Figure 3 shows a further embodiment of a roof ridge vent 60. The figure shows how the roof ridge vent cap 60 is located along two sides of a ridge member 61. A portion 62 of the roof ridge vent cap 60 rests on the ridge member 61 and is secured to the ridge member 61 through this portion. Section 62 is joined on two long sides by sections 63 and 64, which are a section 65, which is a section 65.

- 13 the roof ridge vent 60 are closed in width.

Air currents can flow to the roof ridge vent cap 60 from the direction of arrow 66 and arrow.

The roof ridge vent cap 60 lies in sections 65 on the roof panels of the respective inclined roof section. Between the projections 68 located in sections 63 and 64, there are 69 obstructions. The interfering bodies 69 may, for example, be triangular bodies with their tapering, tapering side surfaces facing the spine element 61 and having a substantially vertical, steeply inclined surface facing the section 65. In the section 63 there are also openings 70 in the roof interior space or in the aeration slots through which the air can flow through the roof ridge vent cap 60 into the individual spaces 71 into the outer space.

The apertures 70 have a flange 70 'extending towards the underside of the tile. The openings 70 are joined by supports 70 '' on the side facing the spine element 61 to ensure that the underside of the spine tile is always at a certain distance from the section 62.

Figure 4 shows a further exemplary section of a roof ridge vent 75 having protrusions 76. The protrusions 76 are located substantially in the center of the roof ridge vent cap 5 and are saw-tooth-shaped on their side surfaces such that they exhibit a broad surface resistance in the direction of air flowing from the outer space 77 facing only surfaces

- There are 14 with a constant skew. The surface 79, formed as an aerodynamic interfering surface, forms a resistance to the air flowing in the direction of the arrow 77, which is part of the body 80. The body 80 deflects, disrupts, enforces, and directs the air from the arrow direction 77 far above the spine tiles. Between the protrusions 76 there are openings 81 which connect the interior of the roof or the aeration portion with the space between the roof ridge vent cap 75 and the underside of the tile. Below the body 80 is a sealing strip 82 through which the roof ridge vent cap 75 rests on the roofing panels. The aerodynamic interfering surface is formed by the face of the body 80 and the sealing strip 82.

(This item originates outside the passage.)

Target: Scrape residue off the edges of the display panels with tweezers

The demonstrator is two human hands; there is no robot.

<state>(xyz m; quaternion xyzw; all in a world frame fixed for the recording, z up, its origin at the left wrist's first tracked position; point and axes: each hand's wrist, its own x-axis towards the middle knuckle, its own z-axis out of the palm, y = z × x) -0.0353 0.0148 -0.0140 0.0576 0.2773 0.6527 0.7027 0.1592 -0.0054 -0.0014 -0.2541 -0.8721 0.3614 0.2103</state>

The projections 76 have a triangular cross-section and support 83 on the spine.

Claims (5)

PATENT CLAIMS A roof ridge ventilation device with a roof ridge ventilation cap (1; located below the ridge tiles (4); 30; 60; 75;), having individual ducts (16; 71) intersecting the space beneath the spine tiles (4;) and arranged in the longitudinal direction of the roof, with their mouth openings facing opposite inclined roof portions and facing the air flow zones (16; 71). open; the roof ridge vent (1; 30; 60; 75) at flow-favorable locations of openings (12; 38; 70) characterized in that elements distributed in the roof ridge vent cap (1; 30; 60; 75), directed towards the ridge tiles (4), have a higher resistance to the flow of air from the outside than from the inside. and for the air flowing out of the roof ridge to the outside. Roof ridge ventilation device according to claim 1, characterized in that the elements are interfering bodies (17; 69) located at the individual channels (16; 71). Roof ridge venting device according to claim 1 or 2, characterized in that the elements are protrusions (35; 68; 71) delimiting the individual channels (16; 71) from the side. «« · Ν · • · »· · · · · · · · · · · · · · · · · 4. Roof ridge vent roof device according to one of Claims 1 to 3, characterized in that sealing strips (33; 82) are provided on the edge of the roof ridge vent cap (1; 30; 60; 75) on the side facing the roofing panels. 5. Roof ridge ventilation device according to one of Claims 1 to 3, characterized in that the roof ridge ventilation cap (1) comprises a strip (15) of triangular cross-section.